Wednesday, July 31, 2013

Speed up Tiff file processing with Microsoft Windows Imaging Components (WIC)

Technorati Tags: ,

This post is about speeding up processing of Tiff files in your imaging solutions. For years developers have relied on the System.Drawing namespace (GDI+) to process tiff files and for years we have suffered with the dreaded “GDI+ generic error” error message. Sometimes the error would only occur in certain environments. Urban legend says that GDI+ had changed from Windows 2008 server to Windows 2008 R2. Developers could replicate the errors on R2 but not on non-R2 servers. Microsoft has also stated  that GDI+ should not be used in a server environment System.Drawing Namespace:

“Caution:

Classes within the System.Drawing namespace are not supported for use within a Windows or ASP.NET service. Attempting to use these classes from within one of these application types may produce unexpected problems, such as diminished service performance and run-time exceptions. For a supported alternative, see Windows Imaging Components.”

Well that is a tell tale sign to move to the alternative of Windows Imaging Components Overview. WIC is located in the presentationcore and windowsbase assemblies providing access to the classes via the System.Windows.Imaging and System.Windows.Imaging.Media namespaces. The framework was added in .Net 3.0. The main benefits of the WIC framework is that it enables application developers to perform image processing operations on any image format through a single, consistent set of common interfaces, without requiring prior knowledge of specific image formats. Basically it removes all the encoding lookups and stream/bitmap management you have to deal with in GDI+. It also provides an extensible "plug and play" architecture for image codecs, pixel formats, and metadata, with automatic run-time discovery of new formats.

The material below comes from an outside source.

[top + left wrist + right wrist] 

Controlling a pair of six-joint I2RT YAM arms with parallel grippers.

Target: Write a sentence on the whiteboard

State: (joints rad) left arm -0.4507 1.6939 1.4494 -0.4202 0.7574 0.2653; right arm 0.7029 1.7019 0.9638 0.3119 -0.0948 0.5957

What is so special about WIC?

In my experience GDI+ and Tiff processing errors were produced when working with tiff files that contained either mixed resolutions or mixed color (black/white and color) pages. These would occur  on Windows 2008 R2 but not on Windows 2008. Using WIC this problem has disappeared and WIC can handle these types of tiffs without a problem. Coding with GDI+ especially with scanning solutions where multiple single page tiffs need to be combined into one is needlessly complicated. Having to keep all the single page bitmaps and the underlying streams open while writing to the destination multipage tiff stream required more code to manage memory and cleanup. WIC manages the memory and cleanup for you. WIC’s biggest benefit has come in terms of performance. WIC’s built-in caching and memory management is approximately 69% faster than GDI+  when splitting and joining tiff files. Below are some number comparisons between the two frameworks:

Framework Split 500 pages Join 500 pages
GDI+ 32 Seconds 31 Seconds
WIC 10 Seconds 9 Seconds

 

Real world example

So on average GDI+ can process a tiff page every .064 seconds and WIC can process a tiff page every .020 seconds. This does not sound like much but it can add up especially with tiff files with many pages. Lets say you scan in approximately 15000 2 page documents a day, so how much faster would this be per day? The more pages you have the more it adds up. It could speed up scanning by days.

Number of Documents Pages per document Seconds per page Total time
15000 2 .064 32 minutes
15000 2 .020 10 minutes
15000 500 .064 133 hours
15000 500 .020 42 hours

 

Easy coding with WIC

Below are code examples used in the performance testing for splitting and joining tiff files using the two frameworks. What you should notice is how much cleaner the code is using WIC. GDI+ requires you to iterate the pages using the SelectActiveFrame method and WIC is much more intuitive iterating through the frames collection of the decoder. The WIC framework comes with built-in encoders and decoders for png, gif, jpg,  bmp, and tiff. The encoders and decoders all inherit from a base class which enables you to write polymorphic code to handle them.  GDI+ lacks this requiring developers to come up with their own methods of abstracting away the different encoding parameters needed to create different formats.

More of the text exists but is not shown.